Make sure you know where it is and that you can turn it on and off.
- Check roof tiles:
Check for broken roof tiles which could lead to water ingress, plus tiles could fall off in high winds and damage property – or worse still, injure someone.
Check for leaks and clear drains/gutters of leaves and debris so they don’t overflow and cause flooding or damp. Additionally, rainwater in a blocked downpipe may crack if it freezes.
Also check that eaves, fascias and soffits are in good order.
- Prune trees:
In high winds a falling tree could damage your property or a third party. Keep trees well pruned, remove dead/damaged branches and ensure they are clear of buildings and cables.
- Seal drafts:
Check for gaps around windows and seal with caulk.
Don’t forget to check that outbuildings are weather tight.
- Satellite dishes/aerials:
Are they fixed securely?
Check all windows for wood rot, cracked putty and make sure water flows away from the glass and doesn’t collect on the sill, or drain behind it.

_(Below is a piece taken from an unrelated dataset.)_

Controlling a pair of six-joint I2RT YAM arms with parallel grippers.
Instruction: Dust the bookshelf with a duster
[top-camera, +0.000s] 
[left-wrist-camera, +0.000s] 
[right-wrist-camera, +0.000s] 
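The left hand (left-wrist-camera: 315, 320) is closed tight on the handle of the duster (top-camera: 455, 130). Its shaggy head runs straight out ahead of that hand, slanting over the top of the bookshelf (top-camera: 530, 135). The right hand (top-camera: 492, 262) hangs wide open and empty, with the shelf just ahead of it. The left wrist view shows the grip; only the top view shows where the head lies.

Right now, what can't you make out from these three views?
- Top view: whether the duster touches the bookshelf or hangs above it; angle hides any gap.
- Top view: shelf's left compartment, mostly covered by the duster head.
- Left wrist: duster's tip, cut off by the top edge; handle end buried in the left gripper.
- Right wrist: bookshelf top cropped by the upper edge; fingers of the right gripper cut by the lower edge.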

Shutters should be well fastened to avoid damage, plus your neighbours won’t appreciate loose shutters banging in the wind.
- Check for leaks:
Washing machines, taps, showers, baths, dishwashers etc. should be checked from time to time for leaks, because even a few drops of water could cause rotting and dampness.
- Slippery surfaces:
If you are letting your holiday home or cottage throughout winter, there is a danger that a guest could slip or fall on icy/slippery paths and sue for injury. Keep driveways, paths and decking well lit and clear of slippery leaves. Make sure that you have a good supply of grit or salt and don’t use water to melt snow or ice, it may re-freeze and turn to black ice.
- Electricity surges:
Install surge protectors as electrical storms and power surges can fry your electrical gadgets such as TV’s, telephones and modems.
Check the exterior paint.
Don’t forget to have your chimney swept yearly to avoid chimney fires. Inspect the flashings around chimney stacks, replace or repair damaged ones.
- Outside furniture:
Inspect your outside furniture to ensure that it is fit for purpose. Ideally it should be stored when unused during winter to prevent it decaying or being damaged in a storm.

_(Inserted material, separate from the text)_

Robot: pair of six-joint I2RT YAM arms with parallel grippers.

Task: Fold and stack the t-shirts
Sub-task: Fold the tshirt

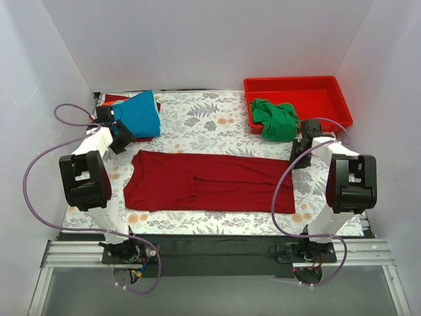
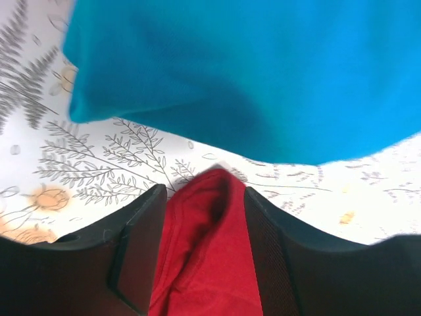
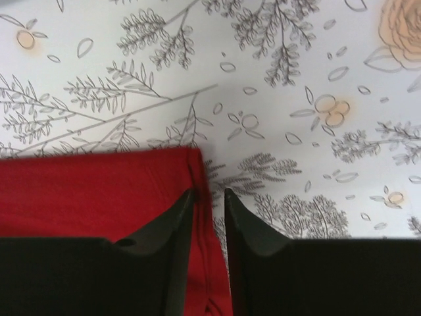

Inspect gates, boundary walls and fencing for damage – replace broken panels.
- Safety checks:
Ensure gas and electrical appliances are serviced annually by qualified engineers and check for signs of damage regularly.
- Fire safety:
Test smoke and carbon monoxide detectors are working regularly and replace old batteries.
- Emergency pack:
Torches, a first aid kit, important documents and phone numbers should always be to hand in case of power cuts or emergencies.
- Lock doors and windows:
This may seem obvious, but some second home owners leave their windows slightly open when properties are left empty over winter in an attempt to prevent damp. This could invalidate insurance.
Installing an alarm at your holiday home can deter opportunists, who are likely to choose an easier target. However, consider its effectiveness if your property is remote and there is no-one around for miles. Fitting grilles and shutters may be more effective.
- Don’t hide keys:
If you leave keys hidden under stones, plant pots etc. for guests or workmen, burglars are likely to know where to look. This could also invalidate insurance.
- Lock outbuildings:
Where expensive garden equipment is stored and don’t leave tools lying around which thieves can use to break into your home.
If you have a ladder stored outside, make sure it is secured down with a padlock and chain.
- Security lighting:
Install lighting to illuminate entry points. You can also deter thieves by putting some lights in your home on timers, so that they come on for a few hours in the evening. The same can be said for putting a radio or TV on a timer to give the impression that someone is home.
Install a safe to secure valuables whilst you or guests are at your holiday home.
- A watchful eye:
It is a good idea to get a neighbour or housekeeper to check your holiday home every few days to identify any signs of damage or suspicious activity.